[Advaita-l] Who is Ishwara? He is NARAYANA only. Beautiful and soothing Narayana Bhajan

Venkatraghavan S agnimile at gmail.com
Thu May 25 06:54:16 EDT 2017


On 25 May 2017 9:47 a.m., "Kalyan via Advaita-l" <advaita-l at lists.advaita-
vedanta.org> wrote


Now, if the Atman is appearing to be affected by ignorance, to whom does it
appear that the Atman is under ignorance? Who is under the impression that
the Atman is under the ignorance? It should be to the Atman itself for the
Atman is the only conscious entity.


Please note that in saying that Atma is the only conscious entity, you are
already arguing from a pAramArthika viewpoint - you have therefore admitted
that there are no divisions within it.
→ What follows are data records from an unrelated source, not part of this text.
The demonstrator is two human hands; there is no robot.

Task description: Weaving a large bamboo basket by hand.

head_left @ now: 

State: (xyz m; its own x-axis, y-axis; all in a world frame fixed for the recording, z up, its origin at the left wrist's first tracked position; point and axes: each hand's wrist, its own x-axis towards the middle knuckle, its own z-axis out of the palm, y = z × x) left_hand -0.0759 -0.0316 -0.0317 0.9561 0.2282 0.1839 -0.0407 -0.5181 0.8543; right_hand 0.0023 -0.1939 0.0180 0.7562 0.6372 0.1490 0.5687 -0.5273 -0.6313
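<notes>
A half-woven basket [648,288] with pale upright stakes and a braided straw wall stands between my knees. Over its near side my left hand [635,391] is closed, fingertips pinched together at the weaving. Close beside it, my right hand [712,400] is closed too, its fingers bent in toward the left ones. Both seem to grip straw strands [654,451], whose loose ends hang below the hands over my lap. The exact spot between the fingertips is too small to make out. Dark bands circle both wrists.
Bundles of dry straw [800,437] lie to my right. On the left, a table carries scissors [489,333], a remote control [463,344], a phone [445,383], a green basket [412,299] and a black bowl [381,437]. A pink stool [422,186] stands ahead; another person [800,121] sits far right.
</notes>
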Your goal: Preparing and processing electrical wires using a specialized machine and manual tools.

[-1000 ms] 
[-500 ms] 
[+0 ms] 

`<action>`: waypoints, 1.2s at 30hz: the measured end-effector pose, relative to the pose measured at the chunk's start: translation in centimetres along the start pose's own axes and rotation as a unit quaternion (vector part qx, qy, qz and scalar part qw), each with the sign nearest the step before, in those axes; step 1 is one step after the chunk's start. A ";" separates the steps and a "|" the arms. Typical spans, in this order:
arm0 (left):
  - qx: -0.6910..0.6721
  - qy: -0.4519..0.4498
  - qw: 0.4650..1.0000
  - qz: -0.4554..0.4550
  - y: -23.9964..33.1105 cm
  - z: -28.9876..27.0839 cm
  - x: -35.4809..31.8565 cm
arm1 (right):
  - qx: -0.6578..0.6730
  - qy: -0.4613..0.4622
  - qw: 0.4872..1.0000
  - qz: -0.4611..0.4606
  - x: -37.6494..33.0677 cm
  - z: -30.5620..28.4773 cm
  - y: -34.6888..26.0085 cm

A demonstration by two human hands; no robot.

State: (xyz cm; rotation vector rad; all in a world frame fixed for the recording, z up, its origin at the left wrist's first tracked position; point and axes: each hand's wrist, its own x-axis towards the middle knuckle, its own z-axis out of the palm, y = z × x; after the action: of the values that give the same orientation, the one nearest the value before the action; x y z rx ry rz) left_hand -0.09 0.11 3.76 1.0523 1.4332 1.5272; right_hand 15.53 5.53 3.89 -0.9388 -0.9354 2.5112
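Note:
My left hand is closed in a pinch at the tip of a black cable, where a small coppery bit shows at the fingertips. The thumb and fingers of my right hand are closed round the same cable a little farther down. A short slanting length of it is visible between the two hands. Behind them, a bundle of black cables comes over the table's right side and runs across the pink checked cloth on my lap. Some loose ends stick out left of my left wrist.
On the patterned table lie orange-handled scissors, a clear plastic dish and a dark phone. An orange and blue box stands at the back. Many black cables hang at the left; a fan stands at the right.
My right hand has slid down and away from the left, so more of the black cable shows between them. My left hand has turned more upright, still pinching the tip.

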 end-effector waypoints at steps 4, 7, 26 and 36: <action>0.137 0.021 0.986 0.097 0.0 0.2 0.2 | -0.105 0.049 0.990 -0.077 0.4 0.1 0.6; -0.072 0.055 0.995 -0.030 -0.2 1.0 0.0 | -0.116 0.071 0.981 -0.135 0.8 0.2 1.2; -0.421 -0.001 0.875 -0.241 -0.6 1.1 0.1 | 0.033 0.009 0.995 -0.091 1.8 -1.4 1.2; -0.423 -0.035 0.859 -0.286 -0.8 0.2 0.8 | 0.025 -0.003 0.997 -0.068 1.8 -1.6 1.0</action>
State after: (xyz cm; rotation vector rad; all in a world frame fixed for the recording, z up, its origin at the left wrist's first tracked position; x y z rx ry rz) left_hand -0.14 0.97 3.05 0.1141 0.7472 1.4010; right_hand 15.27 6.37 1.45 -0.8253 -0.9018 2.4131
If Atma is the only thing, and it
happens to be divisionless how can it know anything, when the very act of
knowing requires a division between the knower, known and the instrument of
knowledge? Which is precisely why Gaudapada says that there is neither
mukti nor bandha, neither a seeker, nor  the sought, neither creation nor
destruction for such an Atma.
न निरोधो न चोत्पत्तिर्न बद्धो न च साधकः ।
न मुमुक्षुर्न वै मुक्त इत्येषा परमार्थता ॥


Therefore, the Atman thinks that it is under ignorance when it is not
really under ignorance. But, this is a contradiction since such a thinking
itself is a real ignorance as the Atman is thinking mistakenly.  So the
Atman is under ignorance and free from ignorance, simultaneously. Thus, the
advaitic position leads to a contradiction.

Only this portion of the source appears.